Smart working: la pubblica amministrazione è in ritardo
Lo smart working è una forma di lavoro intelligente che consente al lavoratore dipendente di svolgere i propri compiti da casa. La metodologia resasi necessaria nell’ambito di emergenza da Coronavirus, riscontra non pochi ostacoli, soprattutto nella Pubblica amministrazione
Smart working e pubblica amministrazione, è la nuova sfida settoriale nell’ambito dell’emergenza Coronavirus. Si chiede infatti anche ai dipendenti statali di lavorare in maniera intelligente, ovvero da casa, senza recarsi sul posto di lavoro. L’obiettivo dello smart working è infatti quello di ridurre al minimo gli spostamenti, soprattutto quelli motivati da esigenze lavorative.
Il problema riguarda però nello specifico le forme di organizzazione di questa modalità di lavoro speciale, alla quale, ad oggi la Pubblica amministrazione sembra non essere pronta. Finora la burocrazia italiana non si è mai scontrata con una situazione del genere, pertanto anche la Pubblica amministrazione, sembra essere ancora impreparata.
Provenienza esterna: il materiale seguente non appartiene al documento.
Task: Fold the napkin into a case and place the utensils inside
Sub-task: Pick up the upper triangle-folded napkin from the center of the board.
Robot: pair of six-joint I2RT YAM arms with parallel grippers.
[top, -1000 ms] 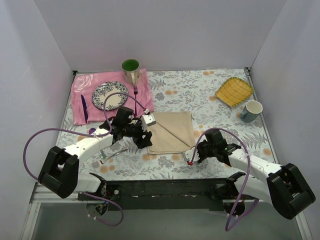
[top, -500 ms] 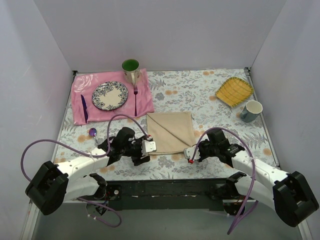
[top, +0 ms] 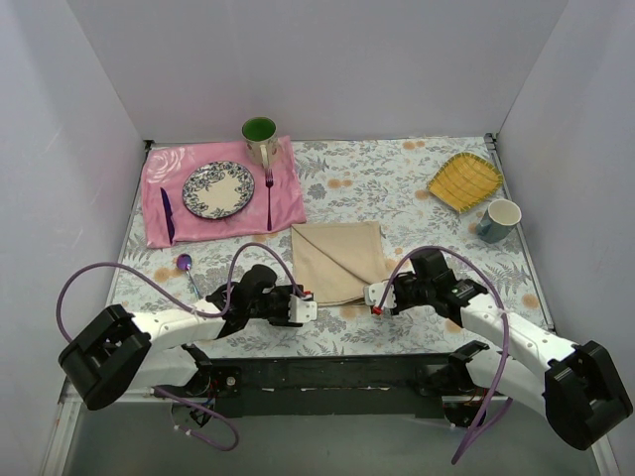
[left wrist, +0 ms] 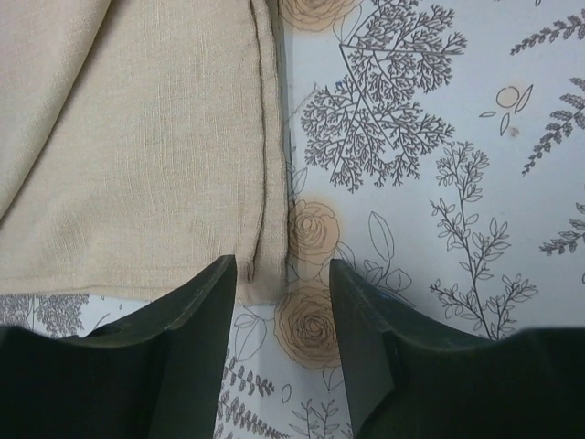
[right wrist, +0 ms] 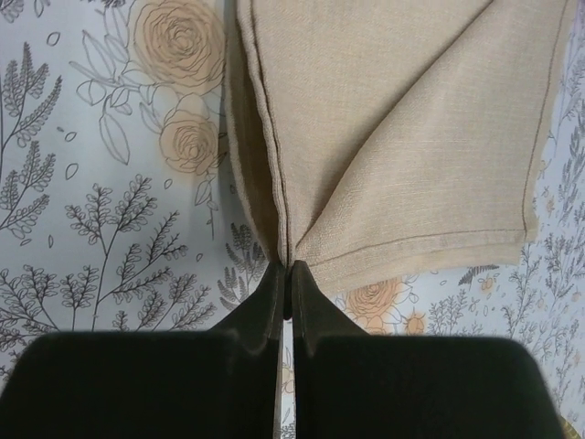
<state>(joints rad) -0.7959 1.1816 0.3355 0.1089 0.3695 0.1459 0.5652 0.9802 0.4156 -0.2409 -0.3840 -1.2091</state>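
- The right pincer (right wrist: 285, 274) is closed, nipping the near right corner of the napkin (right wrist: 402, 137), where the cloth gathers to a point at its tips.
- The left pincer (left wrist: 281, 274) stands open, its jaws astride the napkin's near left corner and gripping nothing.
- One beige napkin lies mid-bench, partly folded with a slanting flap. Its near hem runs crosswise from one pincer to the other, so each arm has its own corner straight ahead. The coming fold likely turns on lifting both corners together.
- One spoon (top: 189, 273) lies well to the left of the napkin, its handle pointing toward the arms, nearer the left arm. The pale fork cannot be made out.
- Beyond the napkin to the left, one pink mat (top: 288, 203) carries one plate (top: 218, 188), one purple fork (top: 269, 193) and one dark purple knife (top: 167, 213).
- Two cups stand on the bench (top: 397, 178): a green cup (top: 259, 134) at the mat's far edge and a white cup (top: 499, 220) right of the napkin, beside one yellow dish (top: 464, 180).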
La norma che regola lo smart working nelle pubbliche amministrazioni esiste già dal 2015. Con la legge 124/2015 entrò in vigore per le p.a l’obbligo di adottare misure organizzative di lavoro agile per almeno il 10% di dipendenti che ne facevano richiesta. Nel 2018 i datori di lavoro avrebbero dovuto adottare queste modalità di lavoro intelligente, ma ad oggi si sono cumulati diversi ritardi.
I ritardi sono giustificati da un particolare passaggio della legge. La via verso lo smart working, si poteva infatti intraprendere nei limiti delle risorse di bilancio disponibili. Questo cavillo ha permesso ai datori di lavoro di rifuggire dall’applicazione di questa modalità, provocando un grosso cumulo di ritardi nella Pubblica amministrazione.